§ **Task requirements**: Lines before the one with "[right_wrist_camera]" are left out; return that line and all that follow it, exactly, through the end of the data.
Data for review: Begin
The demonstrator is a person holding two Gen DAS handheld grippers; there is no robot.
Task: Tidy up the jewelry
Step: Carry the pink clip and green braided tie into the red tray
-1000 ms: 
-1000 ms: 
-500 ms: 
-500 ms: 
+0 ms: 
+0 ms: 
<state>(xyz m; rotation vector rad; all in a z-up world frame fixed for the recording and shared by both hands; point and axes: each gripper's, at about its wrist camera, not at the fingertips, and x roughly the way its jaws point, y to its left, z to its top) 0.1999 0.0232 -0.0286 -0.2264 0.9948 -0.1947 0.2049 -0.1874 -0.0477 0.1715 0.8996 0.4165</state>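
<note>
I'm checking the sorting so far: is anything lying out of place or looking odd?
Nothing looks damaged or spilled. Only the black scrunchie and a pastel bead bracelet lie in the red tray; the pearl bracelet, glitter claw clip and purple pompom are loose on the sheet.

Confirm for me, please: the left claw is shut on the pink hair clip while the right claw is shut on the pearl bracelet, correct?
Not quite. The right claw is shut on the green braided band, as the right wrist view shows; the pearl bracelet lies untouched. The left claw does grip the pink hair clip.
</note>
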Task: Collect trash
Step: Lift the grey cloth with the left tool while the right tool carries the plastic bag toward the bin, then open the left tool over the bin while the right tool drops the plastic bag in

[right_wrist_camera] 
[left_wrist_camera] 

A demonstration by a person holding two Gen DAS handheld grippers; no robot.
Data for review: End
§ **Reply**:
[right_wrist_camera] 
[left_wrist_camera] 

A demonstration by a person holding two Gen DAS handheld grippers; no robot.

What appears above is the full answer.